**ASSIGNMENT**
The exercise calls for a faithful copy of all the data.
======== RECORDS TO PROCESS ========
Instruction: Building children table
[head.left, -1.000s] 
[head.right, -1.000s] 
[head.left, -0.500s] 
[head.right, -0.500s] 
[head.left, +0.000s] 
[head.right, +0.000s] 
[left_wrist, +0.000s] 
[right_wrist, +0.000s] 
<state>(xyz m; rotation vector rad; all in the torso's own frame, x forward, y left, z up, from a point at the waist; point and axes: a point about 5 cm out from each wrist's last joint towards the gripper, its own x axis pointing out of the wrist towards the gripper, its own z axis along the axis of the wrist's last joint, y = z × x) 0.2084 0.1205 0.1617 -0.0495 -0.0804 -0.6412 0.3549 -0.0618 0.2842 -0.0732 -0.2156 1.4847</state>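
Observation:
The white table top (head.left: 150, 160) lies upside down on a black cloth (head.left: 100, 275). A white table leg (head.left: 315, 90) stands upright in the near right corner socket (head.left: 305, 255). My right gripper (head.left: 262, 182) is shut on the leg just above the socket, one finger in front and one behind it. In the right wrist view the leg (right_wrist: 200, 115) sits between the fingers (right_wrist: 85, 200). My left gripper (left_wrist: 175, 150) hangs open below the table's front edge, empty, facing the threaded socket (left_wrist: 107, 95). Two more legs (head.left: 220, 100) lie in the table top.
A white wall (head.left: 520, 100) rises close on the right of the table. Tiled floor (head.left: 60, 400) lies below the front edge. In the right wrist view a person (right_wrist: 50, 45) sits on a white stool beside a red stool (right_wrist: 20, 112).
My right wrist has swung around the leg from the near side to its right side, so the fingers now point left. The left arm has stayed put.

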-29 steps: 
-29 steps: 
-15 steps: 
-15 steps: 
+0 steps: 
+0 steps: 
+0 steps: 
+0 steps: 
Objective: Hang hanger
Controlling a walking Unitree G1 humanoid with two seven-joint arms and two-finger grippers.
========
**EXERCISE OUTPUT**
Instruction: Building children table
[head.left, -1.000s] 
[head.right, -1.000s] 
[head.left, -0.500s] 
[head.right, -0.500s] 
[head.left, +0.000s] 
[head.right, +0.000s] 
[left_wrist, +0.000s] 
[right_wrist, +0.000s] 
<state>(xyz m; rotation vector rad; all in the torso's own frame, x forward, y left, z up, from a point at the waist; point and axes: a point about 5 cm out from each wrist's last joint towards the gripper, its own x axis pointing out of the wrist towards the gripper, its own z axis along the axis of the wrist's last joint, y = z × x) 0.2084 0.1205 0.1617 -0.0495 -0.0804 -0.6412 0.3549 -0.0618 0.2842 -0.0732 -0.2156 1.4847</state>
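Observation:
The white table top (head.left: 150, 160) lies upside down on a black cloth (head.left: 100, 275). A white table leg (head.left: 315, 90) stands upright in the near right corner socket (head.left: 305, 255). My right gripper (head.left: 262, 182) is shut on the leg just above the socket, one finger in front and one behind it. In the right wrist view the leg (right_wrist: 200, 115) sits between the fingers (right_wrist: 85, 200). My left gripper (left_wrist: 175, 150) hangs open below the table's front edge, empty, facing the threaded socket (left_wrist: 107, 95). Two more legs (head.left: 220, 100) lie in the table top.
A white wall (head.left: 520, 100) rises close on the right of the table. Tiled floor (head.left: 60, 400) lies below the front edge. In the right wrist view a person (right_wrist: 50, 45) sits on a white stool beside a red stool (right_wrist: 20, 112).
My right wrist has swung around the leg from the near side to its right side, so the fingers now point left. The left arm has stayed put.
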
-29 steps: 
-29 steps: 
-15 steps: 
-15 steps: 
+0 steps: 
+0 steps: 
+0 steps: 
+0 steps: 
Objective: Hang hanger
Controlling a walking Unitree G1 humanoid with two seven-joint arms and two-finger grippers.

Nothing else is needed for this exercise.